The after-hours trades gave up the 9.5% gain in RealD shares on Wednesday before the market closed. And the strange thing is that earnings for fiscal 2Q were way ahead of forecasts: The 3D movie technology company had net income of $19.2M, up from a $4.2M loss in the period last year, on revenues of $88M, up 34.7%. The earnings, at 33 cents a share, compare to the Street’s forecast of 22 cents. But investors also expected revenues to come in at $94.4M. Fiscal 3Q could be worse: RealD says that only eight 3D films will be out in the quarter vs nine last year, including six that had domestic box office sales of more than $100M. Samsung’s decision not to make LCD screens for RealD’s 3D TV technology could be a big blow to its home entertainment ambitions. CEO Michael Lewis says that RealD now is “pursuing other potential partners.” Samsung “had a recent management change, reviewed all their projects and decided not to go forward with the RealD technology at the moment,” Lewis said. “We’re still bullish on the technology… despite the headwinds we encountered recently.”
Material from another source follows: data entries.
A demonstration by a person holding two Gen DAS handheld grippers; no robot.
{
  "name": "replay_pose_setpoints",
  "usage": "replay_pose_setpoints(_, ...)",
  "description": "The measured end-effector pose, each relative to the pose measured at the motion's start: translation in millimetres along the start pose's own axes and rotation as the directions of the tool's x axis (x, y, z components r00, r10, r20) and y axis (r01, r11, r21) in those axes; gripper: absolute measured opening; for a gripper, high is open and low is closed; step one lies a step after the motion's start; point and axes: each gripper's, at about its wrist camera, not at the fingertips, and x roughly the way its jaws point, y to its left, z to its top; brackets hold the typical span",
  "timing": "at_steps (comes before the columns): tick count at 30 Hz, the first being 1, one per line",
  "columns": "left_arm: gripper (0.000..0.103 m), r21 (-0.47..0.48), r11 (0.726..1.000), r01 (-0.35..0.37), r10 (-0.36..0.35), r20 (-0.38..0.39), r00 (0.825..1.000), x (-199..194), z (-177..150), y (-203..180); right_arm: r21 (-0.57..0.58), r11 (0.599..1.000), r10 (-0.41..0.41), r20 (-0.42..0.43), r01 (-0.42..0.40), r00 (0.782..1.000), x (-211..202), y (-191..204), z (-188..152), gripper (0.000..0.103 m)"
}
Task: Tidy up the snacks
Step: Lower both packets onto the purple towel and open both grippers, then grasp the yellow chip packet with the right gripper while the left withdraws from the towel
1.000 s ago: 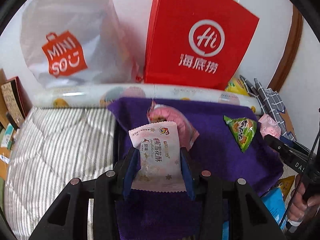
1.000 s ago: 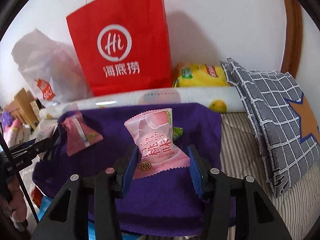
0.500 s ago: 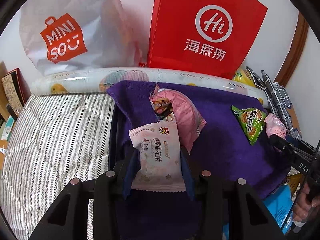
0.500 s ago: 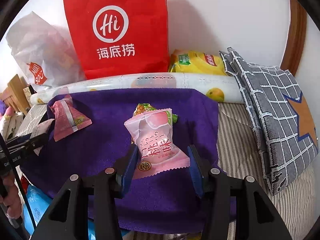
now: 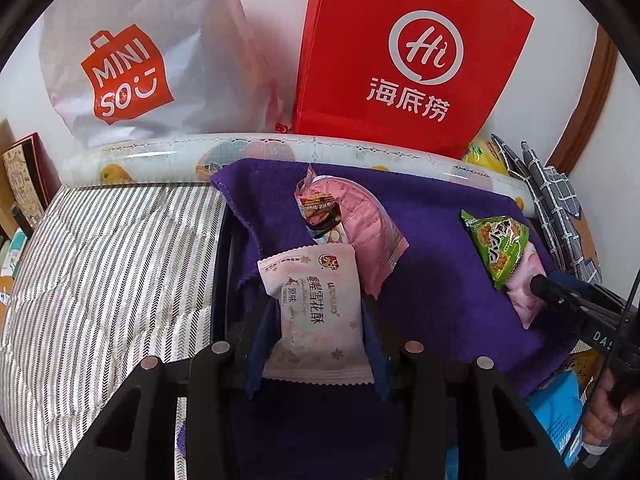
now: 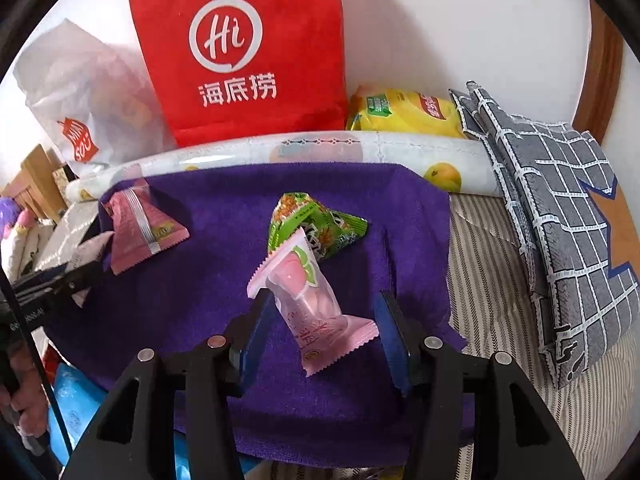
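A purple towel [image 6: 200, 280] fills the middle of both views, below a red paper bag [image 6: 240, 60] at the top. In the lower centre of the left view, the left gripper [image 5: 316, 340] clamps a white snack packet [image 5: 316, 312]. In the lower centre of the right view, the right gripper's [image 6: 324, 336] jaws are opening; the pink peach candy packet [image 6: 312, 308] lies between them, touching only the left pad, with a green snack packet [image 6: 316, 220] just above.
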Motion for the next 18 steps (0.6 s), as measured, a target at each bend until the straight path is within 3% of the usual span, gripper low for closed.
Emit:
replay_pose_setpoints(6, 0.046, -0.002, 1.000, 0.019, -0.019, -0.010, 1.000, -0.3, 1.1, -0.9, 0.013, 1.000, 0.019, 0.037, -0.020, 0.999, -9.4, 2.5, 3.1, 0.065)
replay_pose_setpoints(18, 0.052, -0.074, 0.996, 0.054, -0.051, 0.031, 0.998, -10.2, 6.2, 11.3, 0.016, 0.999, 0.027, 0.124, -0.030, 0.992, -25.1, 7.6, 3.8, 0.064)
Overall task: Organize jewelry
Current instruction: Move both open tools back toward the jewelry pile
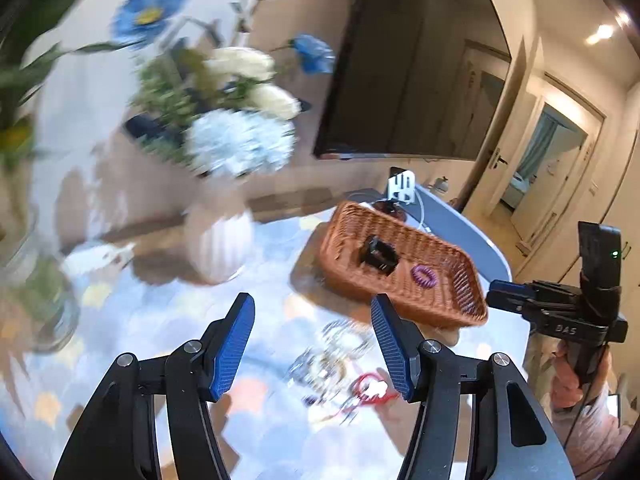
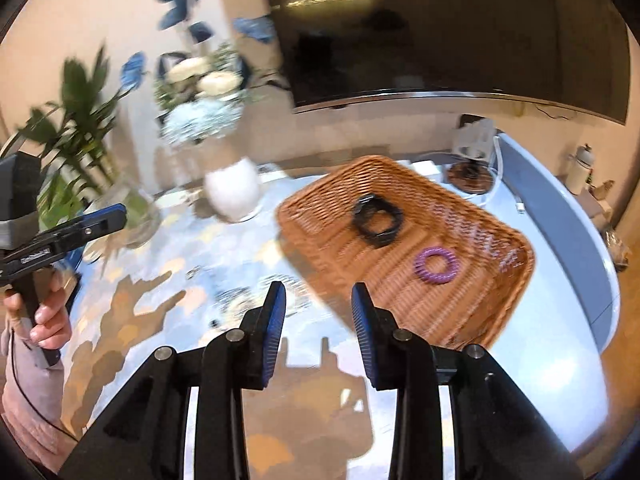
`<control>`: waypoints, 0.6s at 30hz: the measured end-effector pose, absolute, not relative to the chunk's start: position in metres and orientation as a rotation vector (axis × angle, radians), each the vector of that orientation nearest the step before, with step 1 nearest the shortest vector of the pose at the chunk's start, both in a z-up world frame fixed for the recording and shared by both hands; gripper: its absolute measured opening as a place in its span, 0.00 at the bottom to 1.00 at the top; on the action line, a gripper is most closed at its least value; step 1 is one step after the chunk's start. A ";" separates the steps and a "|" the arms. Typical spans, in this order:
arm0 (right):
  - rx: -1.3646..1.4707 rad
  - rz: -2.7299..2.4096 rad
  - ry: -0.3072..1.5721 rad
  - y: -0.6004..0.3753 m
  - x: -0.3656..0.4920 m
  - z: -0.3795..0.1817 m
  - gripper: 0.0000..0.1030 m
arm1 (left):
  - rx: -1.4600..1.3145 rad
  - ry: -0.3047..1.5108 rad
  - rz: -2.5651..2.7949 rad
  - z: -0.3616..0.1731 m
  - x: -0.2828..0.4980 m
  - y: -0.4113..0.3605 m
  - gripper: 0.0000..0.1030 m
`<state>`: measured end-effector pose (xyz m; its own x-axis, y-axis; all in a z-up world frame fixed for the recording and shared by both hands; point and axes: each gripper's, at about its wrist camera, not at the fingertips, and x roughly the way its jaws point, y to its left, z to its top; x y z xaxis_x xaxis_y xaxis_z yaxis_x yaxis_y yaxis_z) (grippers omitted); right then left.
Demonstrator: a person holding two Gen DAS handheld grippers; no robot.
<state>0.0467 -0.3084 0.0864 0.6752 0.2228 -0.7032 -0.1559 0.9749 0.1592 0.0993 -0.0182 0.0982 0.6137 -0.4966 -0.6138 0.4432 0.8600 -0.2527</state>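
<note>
A brown wicker basket (image 1: 436, 304) (image 2: 472, 312) sits on the patterned table and holds a black bracelet (image 1: 378, 255) (image 2: 378, 220) and a purple coil hair tie (image 1: 425, 275) (image 2: 437, 265). A blurred pile of silver jewelry (image 1: 332, 354) with a red piece (image 1: 370, 388) lies on the table in front of the basket. My left gripper (image 1: 312, 340) is open above this pile, nothing between its blue pads. My right gripper (image 2: 318, 330) is open over the table by the basket's near edge, with nothing in it. In the right wrist view the pile (image 2: 244, 300) is a blur.
A white vase (image 1: 220, 246) (image 2: 234, 192) with blue and white flowers stands left of the basket. A glass vase with green leaves (image 2: 132, 216) is further left. A dark TV (image 1: 404, 60) hangs behind. A small stand (image 1: 401, 189) sits at the table's far end.
</note>
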 end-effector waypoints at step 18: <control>0.132 0.259 0.988 -0.262 0.072 0.004 0.36 | -0.467 1.065 -0.454 -0.030 0.145 0.008 0.60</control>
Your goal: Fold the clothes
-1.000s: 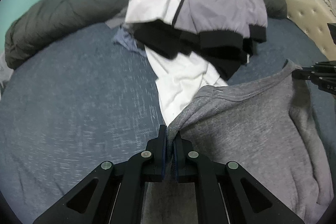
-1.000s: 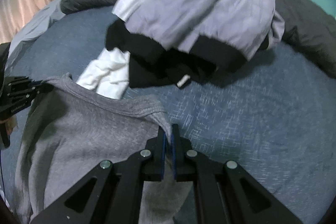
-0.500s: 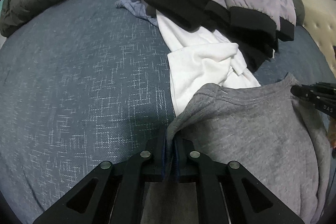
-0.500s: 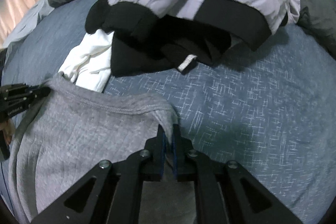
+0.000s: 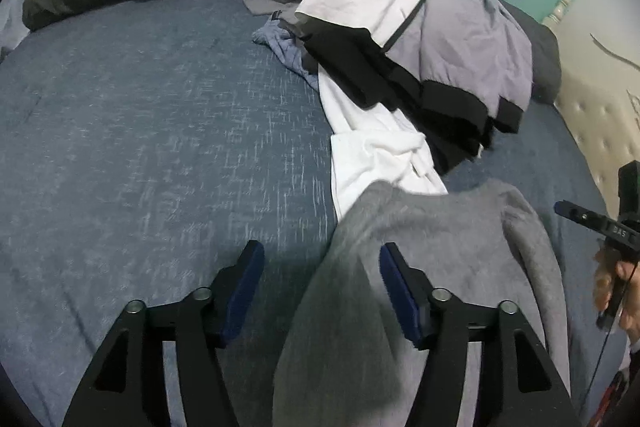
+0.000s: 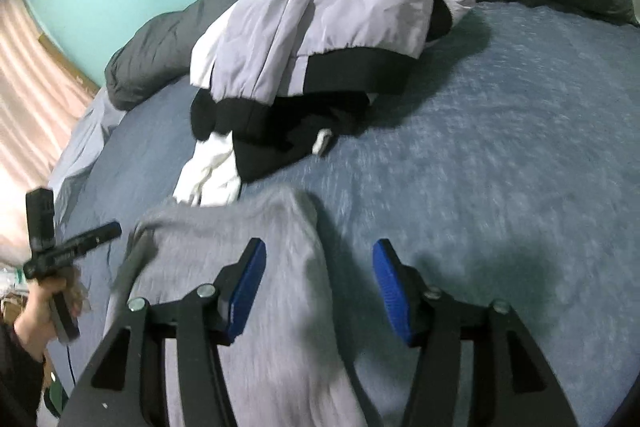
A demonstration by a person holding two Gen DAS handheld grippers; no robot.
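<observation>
We're opening both jaws, having just let go: left gripper (image 5: 322, 255) and right gripper (image 6: 319, 253) are both standing wide. The grey shirt (image 5: 432, 243) is lying loose on the bed (image 5: 160, 147), its edge running between each pair of pads, untouched.

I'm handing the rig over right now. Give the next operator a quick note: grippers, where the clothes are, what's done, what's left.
Left hand-held gripper: open, jaws just opened, grey knit shirt lies loose between them.
Right hand-held gripper: open, just released the shirt's other corner.
Shirt lies on the blue bedspread, not yet folded.
Pile behind it: white garment, black garment, lilac jacket with black cuffs, all unfolded.
Left: fold the shirt, then the pile.
</observation>
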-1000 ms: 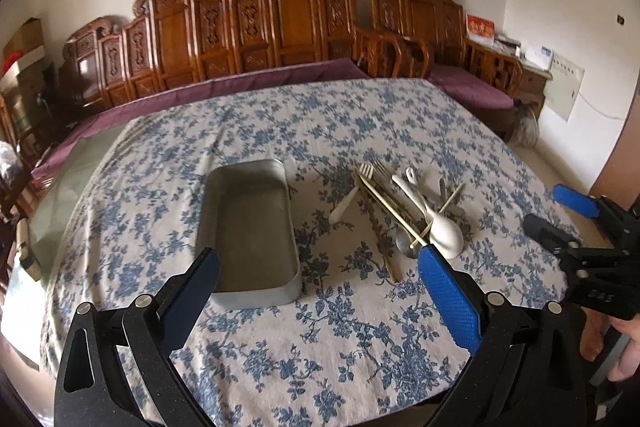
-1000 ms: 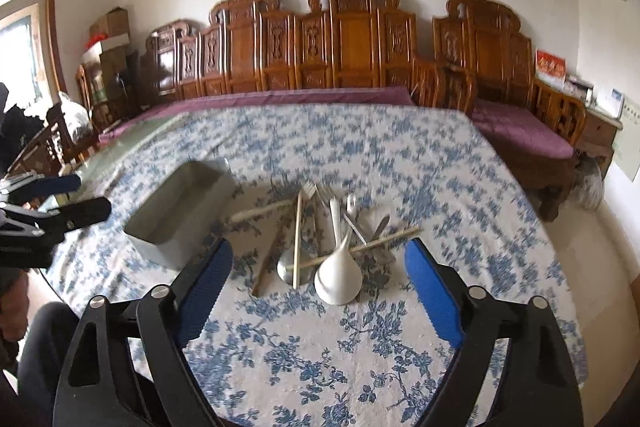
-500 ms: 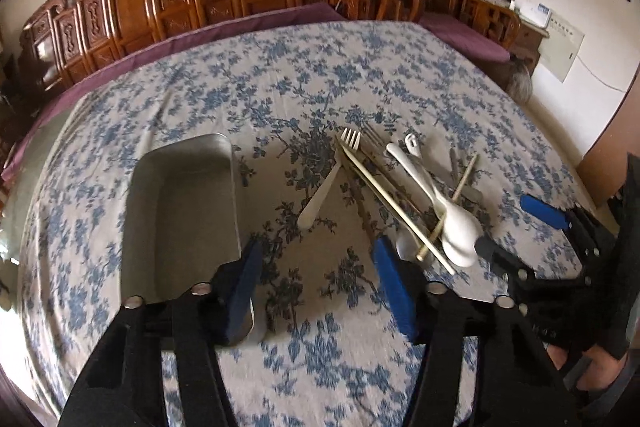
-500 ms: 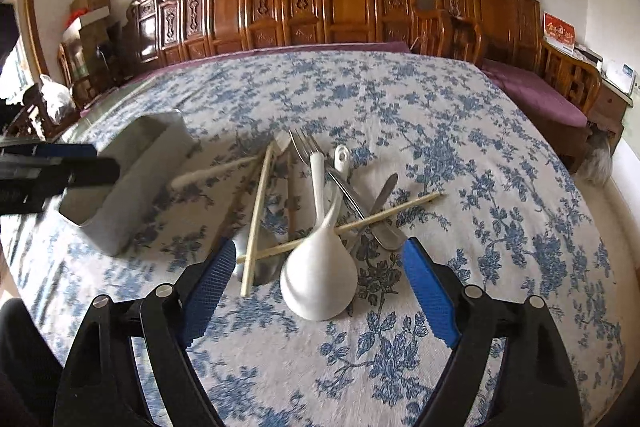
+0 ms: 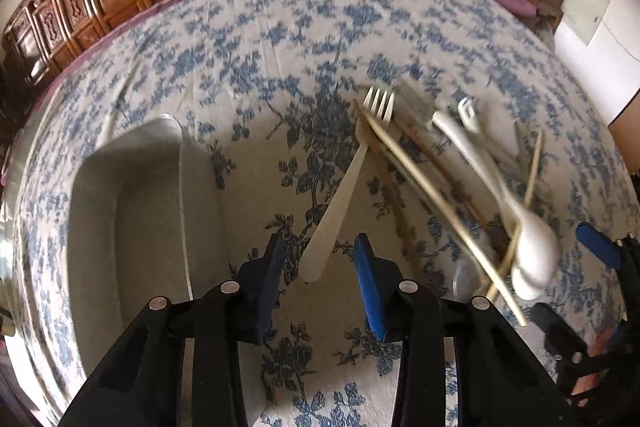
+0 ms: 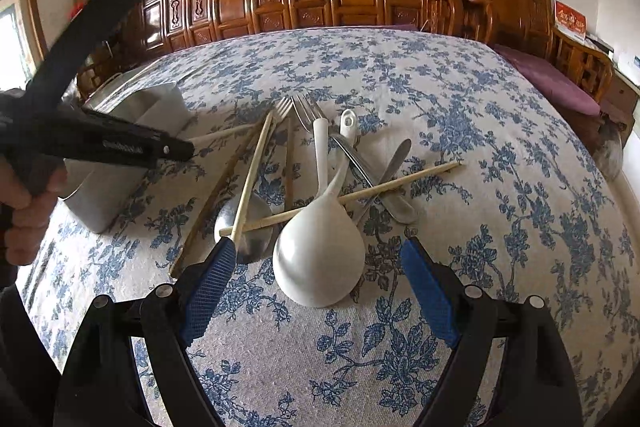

RealD isn’t taking sides in the fight between Sony and exhibitors over who should pay for 3D glasses. “We are confident that the industry will reach a resolution” that benefits everyone, Lewis says. Meanwhile he defended RealD’s technology, saying that it offered “twice the brightness of our competitors.” He says that some studios including DreamWorks Animation and Relativity are producing brighter versions of their 3D films. “Higher brightness creates a halo on the entire consumer experience,” Lewis says.  The company noted that 3D accounted for 40% to 60% of the total box office for films offering the option last quarter, and Lewis says that’s “the appropriate expectation.”